GM, Ford and Toyota join to advance self-driving testing, standards
Three major automakers are teaming up with SAE International to develop autonomous vehicle safety standards that could influence future regulations. The Automated Vehicle Safety Consortium, which includes General Motors, Ford, and Toyota, intends to work with both industry and government to pursue this objective. They will initially focus on prioritization, currently emphasizing data sharing, interactions between autonomous vehicles and other road users, and guidelines for safe AV testing. While the current patchwork of regulations has led to varying autonomous vehicle testing requirements and the public remains uncomfortable with the technology, developing standards could facilitate development of federal regulations and assure the public of AV safety.

Aptiv’s data set gives users access to 1.4 million images and 390,000 lidar sweeps, as well as radar, accelerometer, and GPS data.

Aptiv Releases Comprehensive Open-Source Automated Vehicle Data Set
Aptiv, a leading automotive supplier, announced the release of nuScenes by Aptiv, an open-source data set collected from autonomous vehicles in Singapore and Boston. Aptiv’s data set gives users access to 1.4 million images and 390,000 lidar sweeps, as well as radar, accelerometer, and GPS data. The company claims their data set includes a variety of scenarios that can help users train their systems on the challenges of both right- and left-hand urban driving environments. Given the time-consuming processes of data collection and labelling, data sets such as this could significantly cut down on the time it takes autonomous vehicles to learn new skills and a new environment. This could lead to accelerated deployment across a variety of settings. 
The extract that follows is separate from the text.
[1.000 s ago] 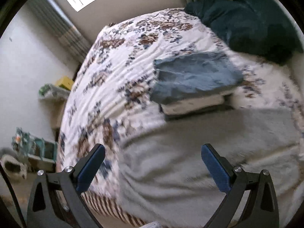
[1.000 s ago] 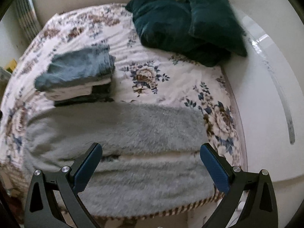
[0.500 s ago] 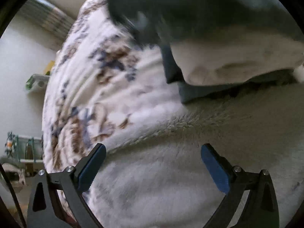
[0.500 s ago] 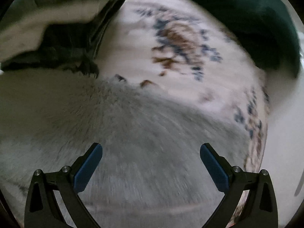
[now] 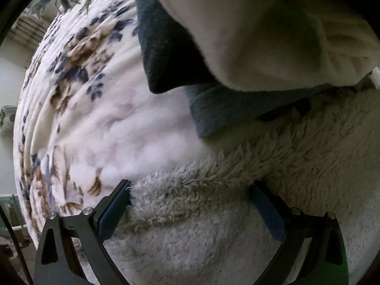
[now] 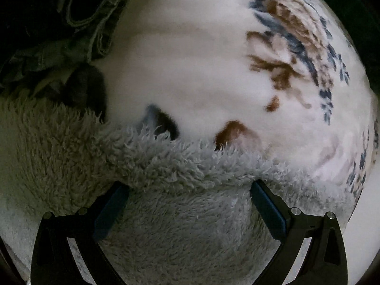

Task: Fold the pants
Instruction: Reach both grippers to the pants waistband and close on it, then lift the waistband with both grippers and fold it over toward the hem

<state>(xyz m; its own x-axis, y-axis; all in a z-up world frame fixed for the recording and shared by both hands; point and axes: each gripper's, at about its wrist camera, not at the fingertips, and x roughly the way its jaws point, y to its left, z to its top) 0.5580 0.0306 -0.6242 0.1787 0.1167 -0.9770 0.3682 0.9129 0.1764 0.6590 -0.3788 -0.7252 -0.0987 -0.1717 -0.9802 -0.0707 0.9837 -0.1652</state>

Daimler Trucks takes control of leading US self-driving tech group
Late last week, Daimler Trucks, the world’s largest producer of commercial vehicles, bought a majority stake in self-driving tech company Torc Robotics. This purchase follows the company’s promise in January of spending €500 million on accelerating autonomous vehicle technology and marks one of the first times a European company has taken over a US autonomous vehicle company. Torc’s unique achievement of having been profitable every year since its founding may be part of what drew Daimler to the company. Historically, most of Torc’s revenue has come from defense work.
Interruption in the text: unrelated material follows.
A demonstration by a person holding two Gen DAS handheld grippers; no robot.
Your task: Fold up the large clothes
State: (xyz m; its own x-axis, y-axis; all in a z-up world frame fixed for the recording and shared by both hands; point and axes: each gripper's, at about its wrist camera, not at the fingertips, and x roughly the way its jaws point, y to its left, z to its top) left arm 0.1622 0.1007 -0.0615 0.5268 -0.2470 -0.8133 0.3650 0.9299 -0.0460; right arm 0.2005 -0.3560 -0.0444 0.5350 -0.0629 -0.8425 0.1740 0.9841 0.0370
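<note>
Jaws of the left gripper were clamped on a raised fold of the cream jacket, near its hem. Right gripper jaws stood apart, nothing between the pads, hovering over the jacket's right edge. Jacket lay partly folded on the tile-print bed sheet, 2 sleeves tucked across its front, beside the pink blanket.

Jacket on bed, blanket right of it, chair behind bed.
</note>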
Search giant Baidu has driven the most autonomous miles in Beijing
Beijing’s first report on the city’s licensed self-driving cars revealed that Baidu has a significant lead in distance driven. Out of the roughly 150,000 kilometers driven by eight firms in the city, Baidu accumulated almost 140,000, about 91 percent. Pony.ai, the runner-up, drove only 10,000 kilometers. While this is the first glimpse the public has been given of data on self-driving testing in Beijing, it is relatively uninformative. Beijing only reported kilometers driven, forgoing even the (flawed) disengagement rates reported by California (Baidu and Pony.ai also test their vehicles in the Golden State). These metrics lack any insight into the complexity of conditions under which the vehicles were operating. Until both Beijing and California can offer more insight on the conditions behind this data, the data provided offers little information on the progress being made by autonomous vehicle developers.